-- Prompt --
All entries below must be written out verbatim, and the images must be dropped.

Dataset records
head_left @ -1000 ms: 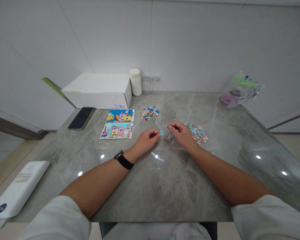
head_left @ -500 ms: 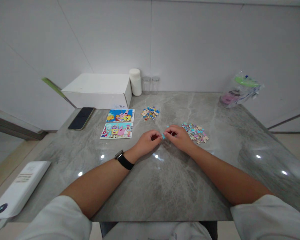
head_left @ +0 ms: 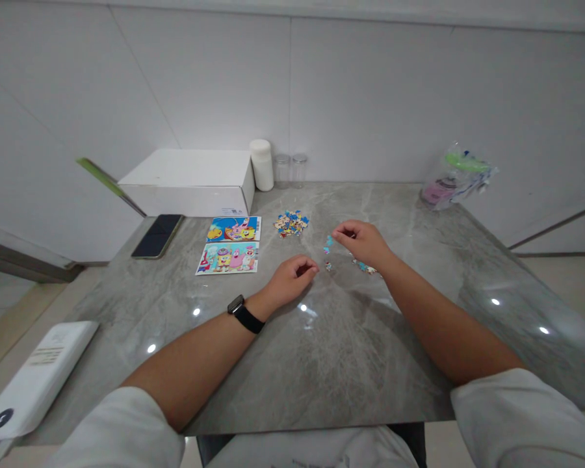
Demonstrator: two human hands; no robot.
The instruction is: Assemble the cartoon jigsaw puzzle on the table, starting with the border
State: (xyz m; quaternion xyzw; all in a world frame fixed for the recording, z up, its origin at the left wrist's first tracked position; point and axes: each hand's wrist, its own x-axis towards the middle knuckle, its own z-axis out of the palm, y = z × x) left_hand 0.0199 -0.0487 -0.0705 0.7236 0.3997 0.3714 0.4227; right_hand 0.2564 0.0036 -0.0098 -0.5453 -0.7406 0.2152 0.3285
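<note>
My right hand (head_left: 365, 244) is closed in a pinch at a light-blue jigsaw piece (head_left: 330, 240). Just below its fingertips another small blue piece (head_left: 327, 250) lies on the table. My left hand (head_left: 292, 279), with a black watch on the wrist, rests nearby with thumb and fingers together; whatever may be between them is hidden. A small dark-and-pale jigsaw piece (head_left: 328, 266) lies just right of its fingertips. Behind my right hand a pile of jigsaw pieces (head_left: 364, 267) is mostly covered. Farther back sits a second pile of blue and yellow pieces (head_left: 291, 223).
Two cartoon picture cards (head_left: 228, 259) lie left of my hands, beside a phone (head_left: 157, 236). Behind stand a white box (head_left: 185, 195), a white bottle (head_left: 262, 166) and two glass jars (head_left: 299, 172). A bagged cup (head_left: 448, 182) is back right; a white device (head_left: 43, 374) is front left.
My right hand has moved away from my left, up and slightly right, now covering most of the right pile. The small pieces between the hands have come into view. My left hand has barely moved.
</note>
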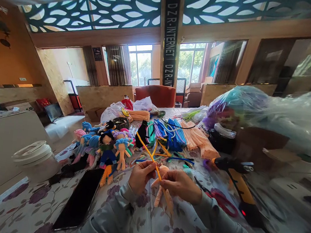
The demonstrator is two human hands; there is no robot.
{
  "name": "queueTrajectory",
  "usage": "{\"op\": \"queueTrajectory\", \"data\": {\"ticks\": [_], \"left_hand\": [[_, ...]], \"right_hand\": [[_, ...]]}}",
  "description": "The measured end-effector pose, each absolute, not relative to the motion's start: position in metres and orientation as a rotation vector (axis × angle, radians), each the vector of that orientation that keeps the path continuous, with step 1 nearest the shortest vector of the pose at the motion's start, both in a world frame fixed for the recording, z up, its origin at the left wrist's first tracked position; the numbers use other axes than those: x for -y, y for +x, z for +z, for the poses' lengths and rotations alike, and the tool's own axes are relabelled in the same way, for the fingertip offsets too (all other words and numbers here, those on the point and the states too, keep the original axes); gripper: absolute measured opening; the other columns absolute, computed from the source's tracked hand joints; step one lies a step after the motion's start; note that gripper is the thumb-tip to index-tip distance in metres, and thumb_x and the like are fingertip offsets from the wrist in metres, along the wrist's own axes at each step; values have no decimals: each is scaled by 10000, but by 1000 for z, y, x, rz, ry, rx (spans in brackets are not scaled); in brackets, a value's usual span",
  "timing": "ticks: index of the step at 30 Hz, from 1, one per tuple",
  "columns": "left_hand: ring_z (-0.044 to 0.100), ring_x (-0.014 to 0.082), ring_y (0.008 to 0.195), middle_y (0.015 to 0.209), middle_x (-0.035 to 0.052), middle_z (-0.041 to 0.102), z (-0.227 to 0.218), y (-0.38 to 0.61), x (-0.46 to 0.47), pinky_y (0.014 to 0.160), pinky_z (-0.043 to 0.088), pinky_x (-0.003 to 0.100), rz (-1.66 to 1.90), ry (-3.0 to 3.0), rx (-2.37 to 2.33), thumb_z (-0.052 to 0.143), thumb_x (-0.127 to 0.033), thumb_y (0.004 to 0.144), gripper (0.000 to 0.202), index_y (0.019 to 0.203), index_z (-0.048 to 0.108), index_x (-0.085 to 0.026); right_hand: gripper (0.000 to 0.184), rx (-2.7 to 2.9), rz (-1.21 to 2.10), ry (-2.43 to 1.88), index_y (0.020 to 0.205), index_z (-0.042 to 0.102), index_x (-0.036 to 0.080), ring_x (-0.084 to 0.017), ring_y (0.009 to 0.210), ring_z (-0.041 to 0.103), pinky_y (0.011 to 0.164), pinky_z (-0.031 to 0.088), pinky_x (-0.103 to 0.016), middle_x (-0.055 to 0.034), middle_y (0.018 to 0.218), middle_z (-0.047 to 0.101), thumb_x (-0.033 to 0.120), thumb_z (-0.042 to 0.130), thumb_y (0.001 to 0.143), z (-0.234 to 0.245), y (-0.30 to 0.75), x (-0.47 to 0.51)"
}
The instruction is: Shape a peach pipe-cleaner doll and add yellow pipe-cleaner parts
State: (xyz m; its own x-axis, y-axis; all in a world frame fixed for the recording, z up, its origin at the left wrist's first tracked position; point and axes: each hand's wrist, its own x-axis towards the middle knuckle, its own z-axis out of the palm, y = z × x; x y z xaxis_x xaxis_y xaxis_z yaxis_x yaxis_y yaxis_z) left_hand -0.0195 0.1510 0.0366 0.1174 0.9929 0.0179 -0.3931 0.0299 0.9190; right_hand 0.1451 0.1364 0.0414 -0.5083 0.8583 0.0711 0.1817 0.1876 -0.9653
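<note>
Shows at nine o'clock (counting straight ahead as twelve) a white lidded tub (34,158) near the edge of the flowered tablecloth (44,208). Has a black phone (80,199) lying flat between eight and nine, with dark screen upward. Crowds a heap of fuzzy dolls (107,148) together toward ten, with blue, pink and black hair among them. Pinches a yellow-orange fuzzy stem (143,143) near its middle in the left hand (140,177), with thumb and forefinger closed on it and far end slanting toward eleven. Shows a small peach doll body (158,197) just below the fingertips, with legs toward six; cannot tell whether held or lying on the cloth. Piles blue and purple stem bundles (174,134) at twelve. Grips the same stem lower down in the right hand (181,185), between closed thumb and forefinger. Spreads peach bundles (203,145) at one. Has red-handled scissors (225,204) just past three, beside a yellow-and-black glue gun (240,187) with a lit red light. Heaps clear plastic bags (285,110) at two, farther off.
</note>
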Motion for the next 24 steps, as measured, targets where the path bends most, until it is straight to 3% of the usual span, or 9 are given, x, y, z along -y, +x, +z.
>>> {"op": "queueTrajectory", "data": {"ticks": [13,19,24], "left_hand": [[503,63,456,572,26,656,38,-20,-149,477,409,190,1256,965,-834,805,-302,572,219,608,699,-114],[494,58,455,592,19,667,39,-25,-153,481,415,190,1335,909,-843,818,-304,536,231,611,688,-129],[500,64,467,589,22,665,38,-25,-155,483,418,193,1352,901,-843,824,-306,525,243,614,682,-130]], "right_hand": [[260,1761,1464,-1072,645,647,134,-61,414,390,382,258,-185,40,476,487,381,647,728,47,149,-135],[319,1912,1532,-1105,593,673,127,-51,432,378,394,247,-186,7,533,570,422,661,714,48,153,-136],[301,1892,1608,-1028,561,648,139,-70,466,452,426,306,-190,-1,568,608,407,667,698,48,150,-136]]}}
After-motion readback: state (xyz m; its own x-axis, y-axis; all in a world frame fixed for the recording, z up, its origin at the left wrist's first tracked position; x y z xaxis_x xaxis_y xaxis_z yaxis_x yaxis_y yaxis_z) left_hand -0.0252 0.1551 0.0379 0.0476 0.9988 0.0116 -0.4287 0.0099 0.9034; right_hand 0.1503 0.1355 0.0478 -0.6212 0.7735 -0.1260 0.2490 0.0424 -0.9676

-- Output for this task --
head_left @ -1000 ms: 
head_left @ -500 ms: 
head_left @ +0 ms: 
Demonstrator: two human hands; no robot.
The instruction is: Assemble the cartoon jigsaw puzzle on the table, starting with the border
State: (xyz m; quaternion xyzw; all in a world frame fixed for the recording, z up, its origin at the left wrist's first tracked position; point and axes: each hand's wrist, its own x-axis towards the middle knuckle, its own z-axis out of the palm, y = z × x) left_hand 0.0199 -0.0487 -0.0705 0.7236 0.3997 0.3714 0.4227; right_hand 0.2564 0.0036 -0.0098 -0.5453 -0.7406 0.2152 0.3285
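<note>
My right hand (head_left: 365, 244) is closed in a pinch at a light-blue jigsaw piece (head_left: 330, 240). Just below its fingertips another small blue piece (head_left: 327, 250) lies on the table. My left hand (head_left: 292, 279), with a black watch on the wrist, rests nearby with thumb and fingers together; whatever may be between them is hidden. A small dark-and-pale jigsaw piece (head_left: 328, 266) lies just right of its fingertips. Behind my right hand a pile of jigsaw pieces (head_left: 364, 267) is mostly covered. Farther back sits a second pile of blue and yellow pieces (head_left: 291, 223).
Two cartoon picture cards (head_left: 228, 259) lie left of my hands, beside a phone (head_left: 157, 236). Behind stand a white box (head_left: 185, 195), a white bottle (head_left: 262, 166) and two glass jars (head_left: 299, 172). A bagged cup (head_left: 448, 182) is back right; a white device (head_left: 43, 374) is front left.
My right hand has moved away from my left, up and slightly right, now covering most of the right pile. The small pieces between the hands have come into view. My left hand has barely moved.
</note>
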The demonstrator is two human hands; there is no robot.
{
  "name": "queueTrajectory",
  "usage": "{\"op\": \"queueTrajectory\", \"data\": {\"ticks\": [_], \"left_hand\": [[_, ...]], \"right_hand\": [[_, ...]]}}",
  "description": "The measured end-effector pose, each absolute, not relative to the motion's start: position in metres and orientation as a rotation vector (axis × angle, radians), each the vector of that orientation that keeps the path continuous, with step 1 nearest the shortest vector of the pose at the motion's start, both in a world frame fixed for the recording, z up, its origin at the left wrist's first tracked position; the numbers use other axes than those: x for -y, y for +x, z for +z, for the poses' lengths and rotations alike, and the tool's own axes are relabelled in the same way, for the fingertip offsets too (all other words and numbers here, those on the point and the states too, keep the original axes); gripper: absolute measured opening; the other columns absolute, computed from the source's tracked hand joints; step one lies a step after the motion's start; note that gripper is the thumb-tip to index-tip distance in metres, and thumb_x and the like are fingertip offsets from the wrist in metres, along the wrist's own axes at each step; values have no decimals: each is scaled by 10000, but by 1000 for z, y, x, rz, ry, rx (spans in brackets are not scaled); in brackets, a value's usual span",
  "timing": "ticks: index of the step at 30 Hz, from 1, one per tuple",
  "columns": "left_hand: ring_z (-0.044 to 0.100), ring_x (-0.014 to 0.082), ring_y (0.008 to 0.195), middle_y (0.015 to 0.209), middle_x (-0.035 to 0.052), middle_z (-0.041 to 0.102), z (-0.227 to 0.218), y (-0.38 to 0.61), x (-0.46 to 0.47), pinky_y (0.014 to 0.160), pinky_z (-0.043 to 0.088), pinky_x (-0.003 to 0.100), rz (-1.66 to 1.90), ry (-3.0 to 3.0), rx (-2.37 to 2.33), thumb_z (-0.052 to 0.143), thumb_x (-0.127 to 0.033), thumb_y (0.004 to 0.144), gripper (0.000 to 0.202), index_y (0.019 to 0.203), index_z (-0.048 to 0.108), index_x (-0.085 to 0.026); right_hand: gripper (0.000 to 0.184), rx (-2.7 to 2.9), rz (-1.21 to 2.10), ry (-2.43 to 1.88), index_y (0.020 to 0.205), index_z (-0.042 to 0.102), index_x (-0.036 to 0.080), ring_x (-0.084 to 0.017), ring_y (0.009 to 0.210), ring_z (-0.041 to 0.103), pinky_y (0.011 to 0.164), pinky_z (-0.031 to 0.088), pinky_x (-0.103 to 0.016), middle_x (-0.055 to 0.034), middle_y (0.018 to 0.218), middle_z (-0.047 to 0.101), thumb_x (-0.033 to 0.120), thumb_z (-0.042 to 0.130), thumb_y (0.001 to 0.143), z (-0.234 to 0.245), y (-0.30 to 0.75), x (-0.47 to 0.51)"
}
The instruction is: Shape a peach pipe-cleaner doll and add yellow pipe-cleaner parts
State: (xyz m; its own x-axis, y-axis; all in a world frame fixed for the recording, z up, its origin at the left wrist's first tracked position; point and axes: each hand's wrist, its own x-axis towards the middle knuckle, its own z-axis out of the palm, y = z × x; x y z xaxis_x xaxis_y xaxis_z yaxis_x yaxis_y yaxis_z) left_hand -0.0195 0.1510 0.0366 0.1174 0.9929 0.0179 -0.3931 0.0299 0.9190; right_hand 0.1451 0.1364 0.0414 -0.5083 0.8583 0.0711 0.1817 0.1876 -0.9653
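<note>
Shows at nine o'clock (counting straight ahead as twelve) a white lidded tub (34,158) near the edge of the flowered tablecloth (44,208). Has a black phone (80,199) lying flat between eight and nine, with dark screen upward. Crowds a heap of fuzzy dolls (107,148) together toward ten, with blue, pink and black hair among them. Pinches a yellow-orange fuzzy stem (143,143) near its middle in the left hand (140,177), with thumb and forefinger closed on it and far end slanting toward eleven. Shows a small peach doll body (158,197) just below the fingertips, with legs toward six; cannot tell whether held or lying on the cloth. Piles blue and purple stem bundles (174,134) at twelve. Grips the same stem lower down in the right hand (181,185), between closed thumb and forefinger. Spreads peach bundles (203,145) at one. Has red-handled scissors (225,204) just past three, beside a yellow-and-black glue gun (240,187) with a lit red light. Heaps clear plastic bags (285,110) at two, farther off.
</note>
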Motion for the next 24 steps, as measured, targets where the path bends most, until it is straight to 3% of the usual span, or 9 are given, x, y, z along -y, +x, +z.
>>> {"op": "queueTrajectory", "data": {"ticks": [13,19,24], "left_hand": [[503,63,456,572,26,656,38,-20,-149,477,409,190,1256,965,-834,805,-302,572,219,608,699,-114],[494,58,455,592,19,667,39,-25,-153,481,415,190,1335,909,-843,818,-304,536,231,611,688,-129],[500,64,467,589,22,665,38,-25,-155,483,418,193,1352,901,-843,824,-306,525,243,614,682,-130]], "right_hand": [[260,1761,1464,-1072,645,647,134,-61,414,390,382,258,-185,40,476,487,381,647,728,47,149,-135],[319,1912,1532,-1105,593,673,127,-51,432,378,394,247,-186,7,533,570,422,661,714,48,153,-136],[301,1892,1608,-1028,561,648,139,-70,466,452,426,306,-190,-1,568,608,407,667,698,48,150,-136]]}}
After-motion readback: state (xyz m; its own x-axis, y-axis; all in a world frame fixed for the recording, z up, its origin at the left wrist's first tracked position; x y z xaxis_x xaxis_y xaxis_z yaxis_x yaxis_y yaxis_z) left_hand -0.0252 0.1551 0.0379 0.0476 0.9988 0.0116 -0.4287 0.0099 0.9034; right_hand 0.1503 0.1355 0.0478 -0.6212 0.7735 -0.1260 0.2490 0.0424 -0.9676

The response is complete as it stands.